Nothing was wrong with the deck. The deck was the fourth-best version of an instrument that could not, in principle, do the work Maya was asking it to do. She was reading weekly usage metrics to investors who underwrote on multi-quarter procurement evidence — same data, different conversion threshold. The infrastructure-software value she was describing compounded across procurement cycles measured in quarters; the room across the table was tuned to a week-over-week production rhythm. Investors were reading the deck at the wrong production rhythm. No refinement of the deck would fix the gap, because the deck was not the limitation. The room was.
Maya did not need a better instrument. She needed to change the window. Different room, different cohort of investors, different production rhythm of attention. The fix took two weeks of relationship work and one rewrite — not of the deck, but of the question the deck was meant to answer. The round closed within ninety days.
I think about Maya's nine wasted months often. Not because the case is unusual — it is the rule. The instinct under uncertainty is to refine the instrument you have. The asymmetric move, most of the time, is to change which instrument is in your hand.
The Saturday Test
There is a folk observation that operators have always known without quite naming. Saturday morning is not a quieter Tuesday morning. The same brain reading the same world picks up different things on Saturday than it does at 10 a.m. on a Tuesday. This is not a story about tiredness or weekend mood. The signals genuinely are different — or, more precisely, the signals you can convert into thought are different.

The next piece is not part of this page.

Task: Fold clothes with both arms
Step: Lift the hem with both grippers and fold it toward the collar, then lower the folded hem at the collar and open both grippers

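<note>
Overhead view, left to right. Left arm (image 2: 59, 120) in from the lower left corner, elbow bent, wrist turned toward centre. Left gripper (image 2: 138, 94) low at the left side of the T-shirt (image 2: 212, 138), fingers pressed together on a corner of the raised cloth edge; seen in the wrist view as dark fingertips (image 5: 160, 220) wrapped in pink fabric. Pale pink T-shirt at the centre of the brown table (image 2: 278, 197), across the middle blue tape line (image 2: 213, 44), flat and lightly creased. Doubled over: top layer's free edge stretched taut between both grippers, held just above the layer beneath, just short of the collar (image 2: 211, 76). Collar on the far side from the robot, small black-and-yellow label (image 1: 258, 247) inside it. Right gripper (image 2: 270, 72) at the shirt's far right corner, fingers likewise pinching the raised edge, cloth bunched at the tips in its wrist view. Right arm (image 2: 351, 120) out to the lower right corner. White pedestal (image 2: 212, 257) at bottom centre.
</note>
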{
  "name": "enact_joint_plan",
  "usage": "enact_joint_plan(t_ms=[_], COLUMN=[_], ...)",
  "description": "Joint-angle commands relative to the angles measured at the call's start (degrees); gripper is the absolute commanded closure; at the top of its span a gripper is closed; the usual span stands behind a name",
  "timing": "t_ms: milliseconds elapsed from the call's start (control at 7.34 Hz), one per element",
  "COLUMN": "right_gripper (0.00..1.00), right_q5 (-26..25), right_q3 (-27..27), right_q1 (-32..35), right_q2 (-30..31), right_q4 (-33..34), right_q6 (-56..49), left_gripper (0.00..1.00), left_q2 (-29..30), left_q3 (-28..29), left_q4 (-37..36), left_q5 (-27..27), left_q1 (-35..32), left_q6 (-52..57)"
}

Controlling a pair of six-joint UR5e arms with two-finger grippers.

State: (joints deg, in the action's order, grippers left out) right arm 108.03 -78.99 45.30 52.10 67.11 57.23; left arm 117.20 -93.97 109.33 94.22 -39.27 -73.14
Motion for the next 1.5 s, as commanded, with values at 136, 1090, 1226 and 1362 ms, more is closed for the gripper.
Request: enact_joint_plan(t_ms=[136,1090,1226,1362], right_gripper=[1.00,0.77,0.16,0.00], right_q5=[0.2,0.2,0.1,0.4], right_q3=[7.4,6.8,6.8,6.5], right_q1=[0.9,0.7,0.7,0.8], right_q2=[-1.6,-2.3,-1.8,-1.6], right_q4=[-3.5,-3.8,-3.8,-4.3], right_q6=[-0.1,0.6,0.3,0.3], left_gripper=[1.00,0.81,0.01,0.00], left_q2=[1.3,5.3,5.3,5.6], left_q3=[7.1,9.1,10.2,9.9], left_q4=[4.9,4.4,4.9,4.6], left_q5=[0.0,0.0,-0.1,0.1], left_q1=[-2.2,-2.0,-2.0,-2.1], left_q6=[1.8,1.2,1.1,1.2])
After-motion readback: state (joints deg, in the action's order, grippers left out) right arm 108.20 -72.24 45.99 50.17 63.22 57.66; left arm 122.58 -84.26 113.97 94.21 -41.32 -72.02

The reason is mechanical. Every brain, every team, and every firm runs on a production rhythm. Email cadence, news cycle, standup tempo, sales-call frequency, board-meeting drumbeat. The rhythm is not just a schedule; it is a filter. Events that emit signal at the rhythm's frequency get converted into representable objects — into things you can think about, write down, argue over. Events that emit at different frequencies fall below the conversion threshold and stay non-objects. The rhythm does not suppress them because they fail to matter. The rhythm suppresses them because the instrument cannot pick them up.
Slow the rhythm — Saturday morning, a long walk, a three-day off-site, a sick day where the email doesn't come — and the conversion threshold drops to a different frequency. Long-cycle signals start to land. The customer churn pattern that hides in every week-over-week graph becomes obvious when you look at six months at once. The two-year founder fight with your co-founder turns out to have one structural cause and four surface symptoms; standup-rhythm hid the cause, walking-rhythm exposes it. The market shift you missed for a quarter announces itself the moment you stop checking the stock ticker.

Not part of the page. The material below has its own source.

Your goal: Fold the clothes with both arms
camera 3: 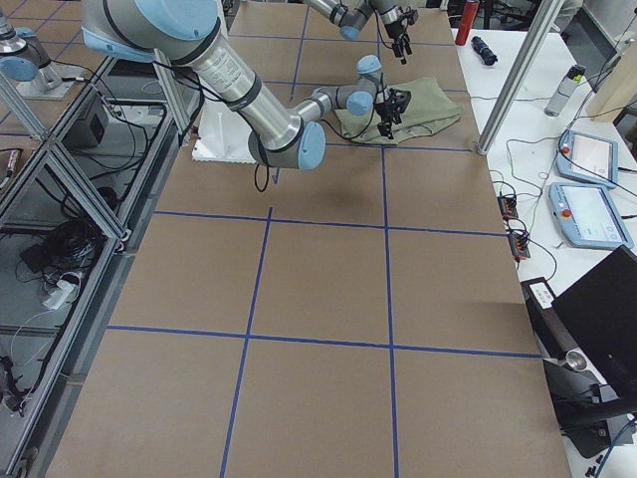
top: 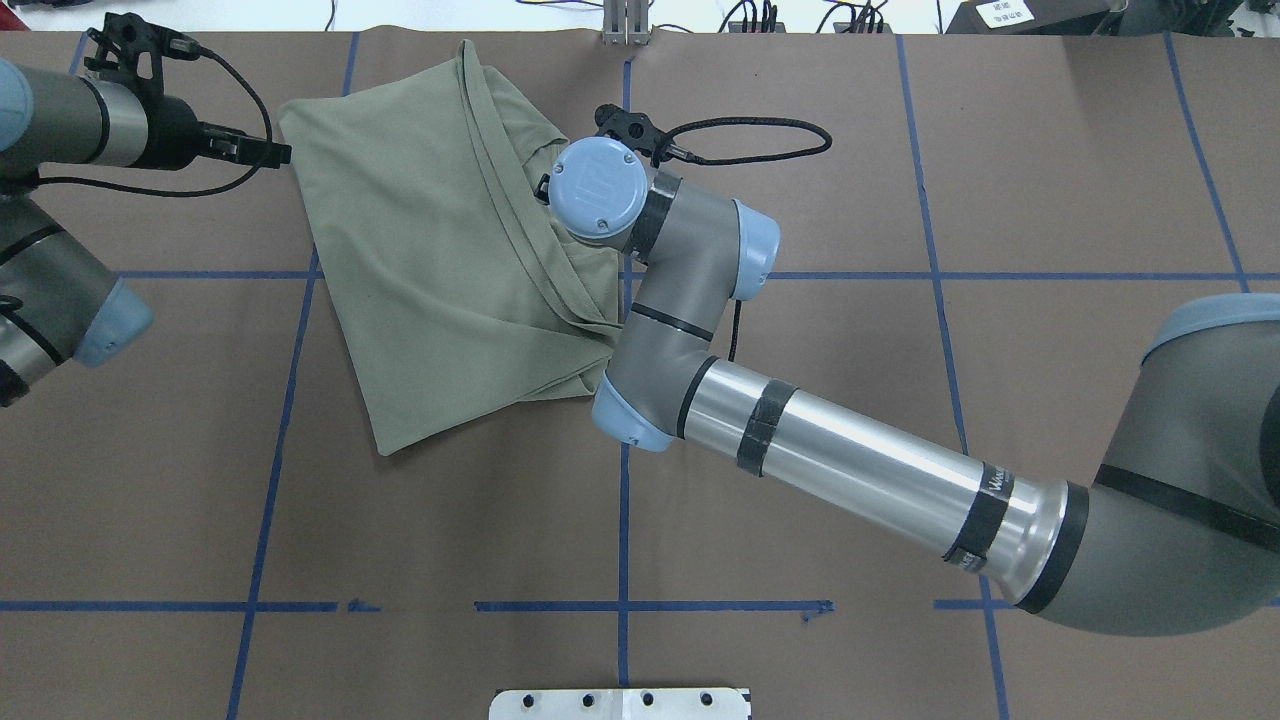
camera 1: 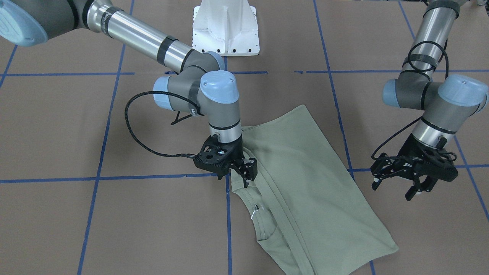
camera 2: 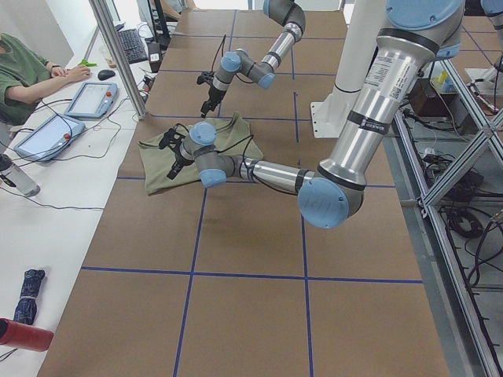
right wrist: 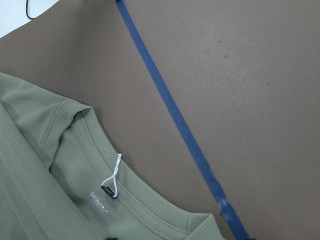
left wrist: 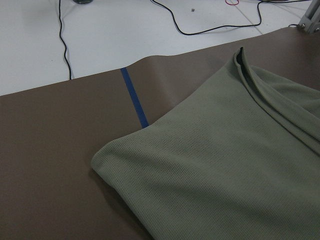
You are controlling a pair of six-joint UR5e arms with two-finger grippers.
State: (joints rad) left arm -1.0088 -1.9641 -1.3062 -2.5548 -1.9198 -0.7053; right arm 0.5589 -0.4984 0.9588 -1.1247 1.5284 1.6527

Saturday is not a thinner weekday. It is a differently-tuned instrument.
Two terms in this essay do related but distinct work. Changing the window names the discrete move — the single act of swapping one production rhythm for another, the way Maya swapped one investor cohort for a differently-tuned one. Rotating the bandwidth names the discipline of doing those moves on a schedule. A window changes once; bandwidth rotates. Hold both — the act and the discipline — separately.

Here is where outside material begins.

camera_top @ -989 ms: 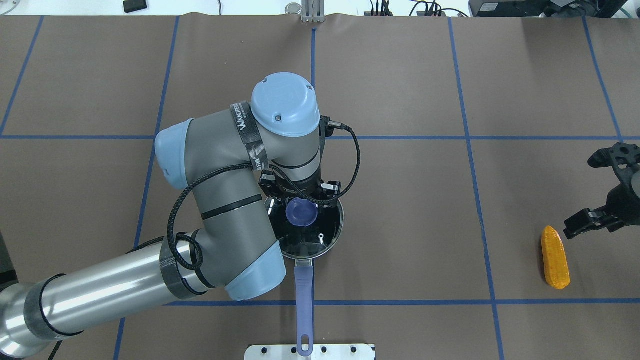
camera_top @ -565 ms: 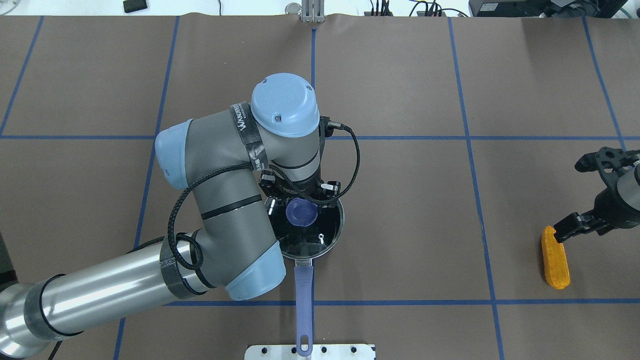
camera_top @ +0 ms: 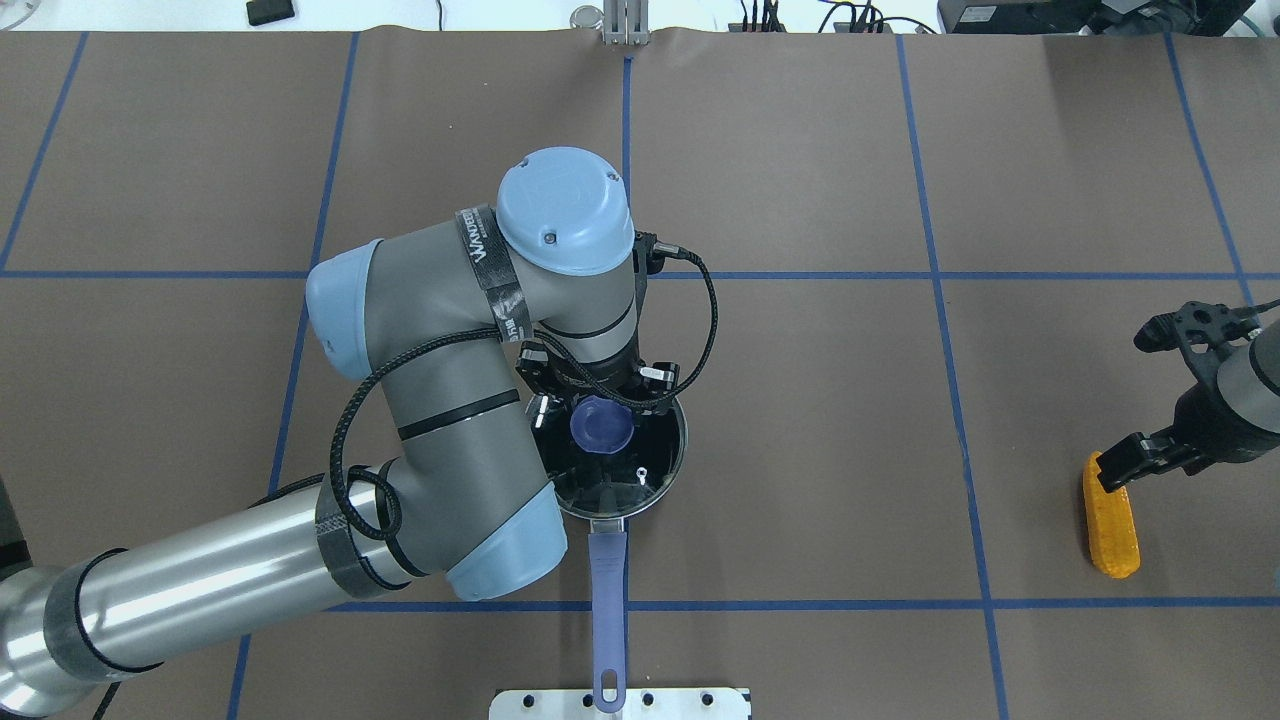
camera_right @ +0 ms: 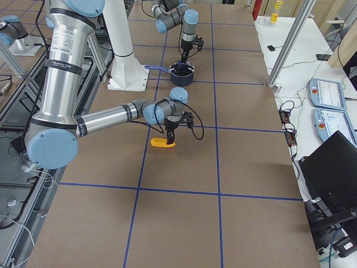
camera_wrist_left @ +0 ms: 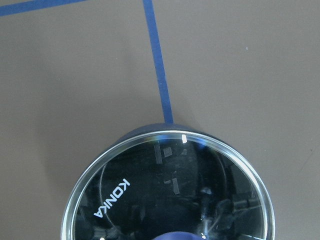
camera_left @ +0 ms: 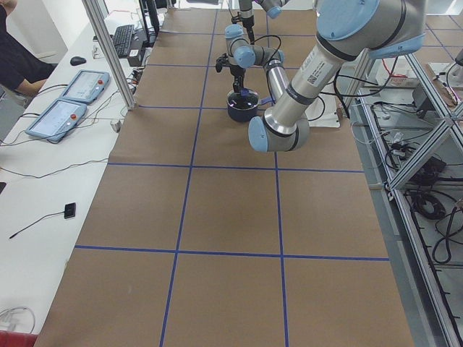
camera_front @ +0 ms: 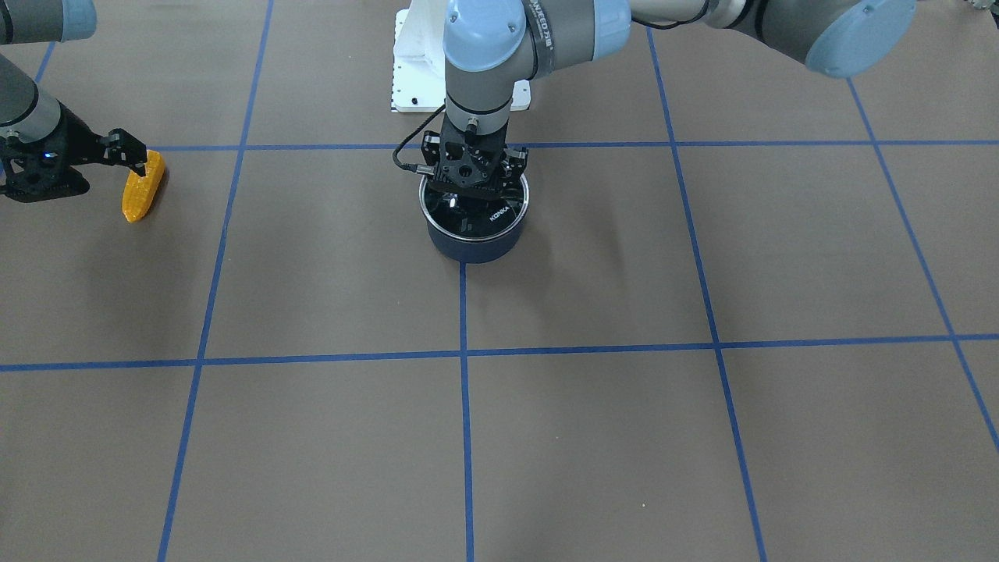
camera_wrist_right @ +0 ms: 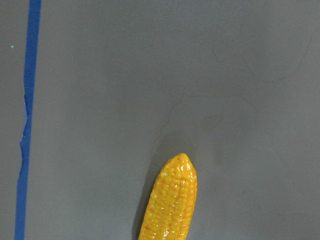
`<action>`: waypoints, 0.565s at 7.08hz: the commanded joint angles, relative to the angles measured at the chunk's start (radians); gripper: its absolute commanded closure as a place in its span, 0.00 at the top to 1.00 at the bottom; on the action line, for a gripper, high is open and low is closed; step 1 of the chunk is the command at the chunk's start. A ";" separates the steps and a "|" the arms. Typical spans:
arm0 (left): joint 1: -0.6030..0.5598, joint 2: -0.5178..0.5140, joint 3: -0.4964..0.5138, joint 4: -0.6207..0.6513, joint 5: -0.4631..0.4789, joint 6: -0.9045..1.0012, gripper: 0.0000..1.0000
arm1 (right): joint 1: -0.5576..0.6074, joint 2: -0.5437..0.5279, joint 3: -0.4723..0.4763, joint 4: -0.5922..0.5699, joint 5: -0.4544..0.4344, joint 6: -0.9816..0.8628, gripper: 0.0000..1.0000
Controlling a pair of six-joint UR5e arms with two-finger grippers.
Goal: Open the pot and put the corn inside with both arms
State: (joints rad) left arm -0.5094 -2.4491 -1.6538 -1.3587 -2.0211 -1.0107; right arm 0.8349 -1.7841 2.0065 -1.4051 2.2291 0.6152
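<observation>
The dark-blue pot stands at the table's middle, its purple-blue handle pointing toward my base. Its glass lid, marked "KONKA", lies on it. My left gripper points straight down over the lid and is shut on the purple knob. The pot also shows in the front view. The orange-yellow corn lies flat at the right. My right gripper is open, low over the corn's far end, as the front view also shows. The right wrist view shows the corn's tip.
My white base plate sits just behind the pot handle's end. Blue tape lines divide the brown mat. Control tablets and a seated person are beside the table on its far side.
My right gripper has moved down and inward, from beside the corn to over its far end. My left arm has shifted very slightly; the lid still rests on the pot.
</observation>
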 commanded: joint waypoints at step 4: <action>-0.107 0.007 -0.061 0.007 -0.103 0.018 0.52 | -0.088 0.064 -0.072 0.011 -0.048 0.050 1.00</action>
State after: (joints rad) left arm -0.5669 -2.4481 -1.6935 -1.3549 -2.0677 -0.9993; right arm 0.7812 -1.7568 1.9678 -1.3959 2.1962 0.6288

With that distinction in hand, the underlying contrast sharpens. Refining the deck, improving the model, hiring a sharper analyst — these are representation moves: better resolution within an existing band of signals. Changing which signals sit below the conversion threshold is a rotation move: a different band becomes representable in the first place. The Saturday test is the cheapest case of the rotation move; the four practices later in the essay are the disciplined version. You cannot Bayesian-update your way to a signal your instrument cannot pick up. You have to change which instrument is in your hand, on a schedule that survives Monday morning.
Two Response Modes, and Why One Compounds and the Other Doesn't
Stand at the door of any founder's office during a hard week and you can watch the response modes compete in real time. Things are not going well. Numbers are confusing. Customers are saying contradictory things. Two of the four best people on the team look unhappy. The board call is in six days. What does the founder do?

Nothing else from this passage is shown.